La majorité des Français, y compris certains d’origine étrangère, subissent les désastres des invasions migratoires à tous niveaux ; certains même en meurent, parfois des enfants, violés, torturés, sacrifiés, vidés de leur sang… Avant la touche finale d’une barbarie venue d’ailleurs.

Ce brave député des NUPES, lui, nous suggère encore davantage d’immigration, plutôt que d’avoir un mot, une pensée, une larme pour Lola par exemple. Ce qui compte chez ce pauvre type, c’est sa misérable personne susceptible. Lui d’abord !

Et voilà que les merdias profitent de la seule saine réaction de ce député pour faire diversion du reste : CALLAC, LOLA, les problèmes de sécurité qui se cumulent et s’accumulent, ceux liés au « pouvoir d’achat », etc. Nous sommes pourtant submergés de drames et voilà que l’on nous parle d’un bon et juste conseil franc et gaulois confié à un député de la diversité par un député de la majorité vraie, du pays réel… Diversion !

Pourquoi nos journaleux du camp des Saints ne dénoncent-ils pas justement cette traite négrière moderne et révoltante, car en réalité il s’agit pourtant bien de cela. Il est là le véritable scandale ! Cette main-d’œuvre incertaine importée par des mafias, au péril de la vie de leurs victimes, arrachée parfois à sa terre, capturée comme du bétail par des promesses matérialistes et mensongères lorsque ces mafias s’embarrassent d’un souci de séduction ; raquettée, violée, revendue sur des marchés d’esclaves, généralement dans le nord mahométan de l’Afrique.

Ces pauvres hères se retrouvent CHEZ NOUS, isolés, désespérés, effarés, déçus, malheureux, insatisfaits, mais nourris, logés, « blanchis » aux frais du contribuable français ; venus pour exercer une pression à la baisse sur les salaires, pire, pour alimenter le travail clandestin de quelques multinationales (parfois indirectement via des sous-traitants), le marché de la prostitution, des stupéfiants, ils finissent parfois dans nos hôpitaux, dans nos prisons, ou au fond d’un fossé, victimes de mafias.
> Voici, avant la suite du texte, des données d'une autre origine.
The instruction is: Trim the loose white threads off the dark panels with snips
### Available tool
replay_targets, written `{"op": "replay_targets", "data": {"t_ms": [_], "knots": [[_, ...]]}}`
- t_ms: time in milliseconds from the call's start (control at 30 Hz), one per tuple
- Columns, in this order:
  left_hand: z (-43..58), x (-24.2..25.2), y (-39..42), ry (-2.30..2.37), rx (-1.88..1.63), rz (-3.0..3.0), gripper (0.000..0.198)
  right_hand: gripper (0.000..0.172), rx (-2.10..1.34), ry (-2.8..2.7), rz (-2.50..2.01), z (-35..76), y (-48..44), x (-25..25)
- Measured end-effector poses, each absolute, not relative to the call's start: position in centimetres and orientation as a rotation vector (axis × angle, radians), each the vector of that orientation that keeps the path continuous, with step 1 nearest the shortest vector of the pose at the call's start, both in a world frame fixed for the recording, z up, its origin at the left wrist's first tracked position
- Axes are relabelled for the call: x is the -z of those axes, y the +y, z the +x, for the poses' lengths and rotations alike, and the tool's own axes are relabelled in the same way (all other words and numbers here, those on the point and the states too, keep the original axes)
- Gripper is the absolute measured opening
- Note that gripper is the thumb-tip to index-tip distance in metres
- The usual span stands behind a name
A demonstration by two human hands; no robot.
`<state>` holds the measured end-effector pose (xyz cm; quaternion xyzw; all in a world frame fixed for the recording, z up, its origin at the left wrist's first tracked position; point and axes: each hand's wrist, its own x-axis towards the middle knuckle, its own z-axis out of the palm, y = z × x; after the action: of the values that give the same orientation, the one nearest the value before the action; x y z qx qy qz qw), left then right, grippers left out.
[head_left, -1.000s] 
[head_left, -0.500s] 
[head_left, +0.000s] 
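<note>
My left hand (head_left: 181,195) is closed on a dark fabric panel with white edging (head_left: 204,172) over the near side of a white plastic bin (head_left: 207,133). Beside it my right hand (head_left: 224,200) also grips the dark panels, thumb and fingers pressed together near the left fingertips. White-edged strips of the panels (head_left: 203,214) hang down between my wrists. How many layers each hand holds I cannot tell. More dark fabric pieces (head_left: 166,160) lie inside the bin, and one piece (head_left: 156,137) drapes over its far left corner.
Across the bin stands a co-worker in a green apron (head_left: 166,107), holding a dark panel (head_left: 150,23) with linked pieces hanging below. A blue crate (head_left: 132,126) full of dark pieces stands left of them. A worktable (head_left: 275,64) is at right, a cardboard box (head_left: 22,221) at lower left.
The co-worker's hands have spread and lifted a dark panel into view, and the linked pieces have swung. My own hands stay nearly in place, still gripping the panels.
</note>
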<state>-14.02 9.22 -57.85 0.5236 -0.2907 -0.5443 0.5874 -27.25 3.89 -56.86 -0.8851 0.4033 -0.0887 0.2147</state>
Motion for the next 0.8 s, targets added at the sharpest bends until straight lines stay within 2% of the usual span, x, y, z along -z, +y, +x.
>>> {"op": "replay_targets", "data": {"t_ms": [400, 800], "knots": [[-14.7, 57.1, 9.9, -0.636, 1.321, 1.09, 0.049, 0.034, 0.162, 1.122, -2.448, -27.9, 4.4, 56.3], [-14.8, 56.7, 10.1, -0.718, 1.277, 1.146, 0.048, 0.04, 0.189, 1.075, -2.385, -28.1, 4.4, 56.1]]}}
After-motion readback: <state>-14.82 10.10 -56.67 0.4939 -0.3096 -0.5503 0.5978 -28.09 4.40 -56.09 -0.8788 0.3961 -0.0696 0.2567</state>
Bref ! Si « retourne dans ton pays » est une insulte raciste, ce serait que ce pays est une injure, une contrée inhumaine, c’est pas raciste ça, comme idée ?

Si on commence à s’excuser pour ce genre d’encouragement plein de bons sens, un peu direct certes mais tellement gaulois, alors c’est qu’il nous serait interdit de revendiquer l’évidence, comme « la France aux Français » ou « La France et les Français d’abord ».

C’est d’ailleurs interdit de fait ! Et pourtant il est loin le FN où on parlait vrai, avec des mots pleins de bons sens. A l’époque de Jean-Marie, on se marrait bien, on se marrait plus ; on mettait Jean-Pax dans la voiture, on allait coller nos affiches de Jean-Marie avec les bons slogans sans n’y voir aucune injure, c’est dire comme on était raciste, et lorsqu’on croisait des racailles, ou des individus arc-boutés sur leurs archaïsmes, ou trop revendicatifs contre la France et les Français, on ne s’excusait pas, on leur suggérait de « retourner chez eux, dans leur pays » tout simplement. Et ces gens-là ne faisaient pas tant d’histoire, mais ça c’était avant. Avant que le grand remplacement ait atteint le niveau d’aujourd’hui, avant que les LR et les RN soient mis à la remorque de l’extrême gauche pour finalement tous patauger dans le même boubliboulga politique.